= Jacob Strickler =

American painter

Jacob Strickler (1770 – June 24, 1842) was an American fraktur artist.

Strickler was born in the community of Massanutten, Virginia, in a portion of Shenandoah County which later became part of Page County. He was descended from the company of Mennonites who had moved to the region from Lancaster County, Pennsylvania by 1733. Evidence suggests that he was a Mennonite preacher and schoolteacher in addition to creating fraktur. His earliest surviving work, dated 1787, already reveals him to be an accomplished calligrapher with his own distinctive personal vocabulary of symbols, including inverted hearts with flowers at their tips, sawtooth patterns, and comma-shaped serifs.
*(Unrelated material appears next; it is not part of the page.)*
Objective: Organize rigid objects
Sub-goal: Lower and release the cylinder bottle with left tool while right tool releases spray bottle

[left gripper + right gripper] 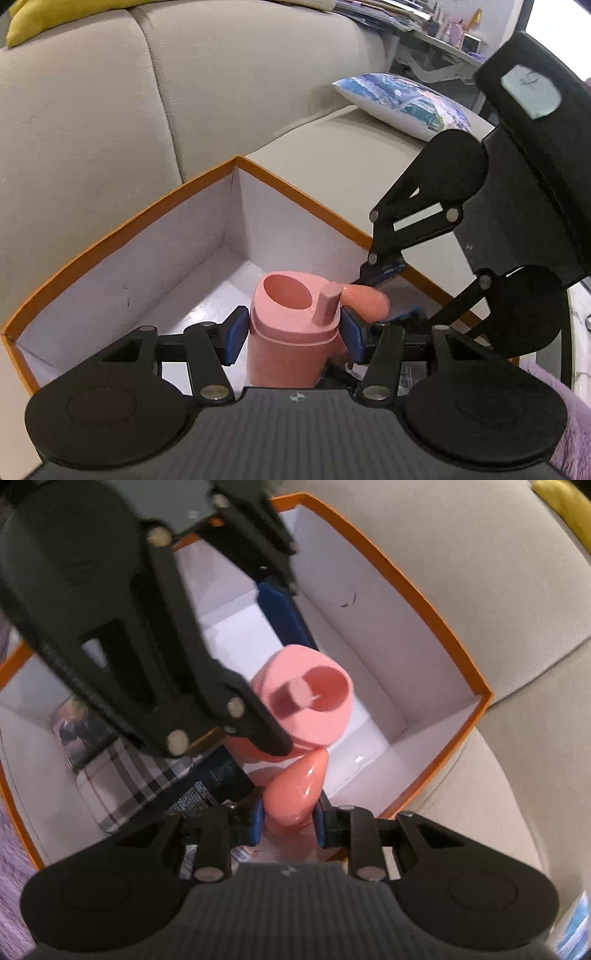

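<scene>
Already inside box [122, 236], near its right wall: pink can [291, 332] clasped by left gripper [293, 338], spout [295, 790] pinched by right gripper [290, 818]; release left.

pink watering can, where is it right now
In both wrist views the pink watering can sits inside the orange-rimmed box on the sofa, body between the left gripper pads, spout held by the right gripper.

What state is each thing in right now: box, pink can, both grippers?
Orange-rimmed box: open, no lid on.
Pink watering can: upright inside box.
Left gripper: shut on the can's body.
Right gripper: shut on the can's spout.
</scene>
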`<state>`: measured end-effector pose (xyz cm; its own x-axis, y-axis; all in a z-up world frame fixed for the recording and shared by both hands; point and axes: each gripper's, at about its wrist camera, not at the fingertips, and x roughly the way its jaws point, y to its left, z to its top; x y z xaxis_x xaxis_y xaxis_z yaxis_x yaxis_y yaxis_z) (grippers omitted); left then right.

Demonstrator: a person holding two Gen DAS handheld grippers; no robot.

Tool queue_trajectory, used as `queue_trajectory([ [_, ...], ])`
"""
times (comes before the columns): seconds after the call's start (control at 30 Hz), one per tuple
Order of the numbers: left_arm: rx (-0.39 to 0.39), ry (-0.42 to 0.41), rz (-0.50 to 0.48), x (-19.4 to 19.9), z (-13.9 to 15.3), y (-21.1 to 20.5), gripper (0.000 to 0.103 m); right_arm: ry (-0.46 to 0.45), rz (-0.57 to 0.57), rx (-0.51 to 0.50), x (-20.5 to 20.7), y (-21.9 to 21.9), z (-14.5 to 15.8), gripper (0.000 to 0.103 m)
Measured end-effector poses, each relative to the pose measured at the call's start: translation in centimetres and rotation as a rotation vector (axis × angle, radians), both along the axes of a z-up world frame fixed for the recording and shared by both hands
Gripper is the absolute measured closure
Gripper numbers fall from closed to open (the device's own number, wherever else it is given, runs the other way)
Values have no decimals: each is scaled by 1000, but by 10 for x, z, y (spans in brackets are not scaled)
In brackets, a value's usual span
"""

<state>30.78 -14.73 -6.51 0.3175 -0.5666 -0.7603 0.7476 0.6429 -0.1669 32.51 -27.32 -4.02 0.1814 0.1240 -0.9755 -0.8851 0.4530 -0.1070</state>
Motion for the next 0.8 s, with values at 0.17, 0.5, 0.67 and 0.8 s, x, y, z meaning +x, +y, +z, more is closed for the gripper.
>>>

Nearly a dozen surviving pieces, dating from 1787 to 1815, are known, including two birth records; two writing exercises; three uncolored practice designs; two religious allegories; a third, secular writing exercise; and another small drawing. These last two bear motifs reminiscent of those found on a tall-case clock made by a neighbor and relative, Johannes Spitler. The nature of Strickler's training is unknown, but his work bears certain similarities to that by more prolific fraktur artists from Pennsylvania, such as Daniel Schumacher. He evinced great confidence in his own work, in 1794 writing: "the paper is my field and the pen is my plow. This is why I am so clever. The ink is my seed with which I write my name." At his death Strickler was interred in the family cemetery on his property.

Several works by, or attributed to, Strickler are held by the Abby Aldrich Rockefeller Folk Art Museum. Another piece is in the collection of the Winterthur Museum; one is also owned by the American Folk Art Museum.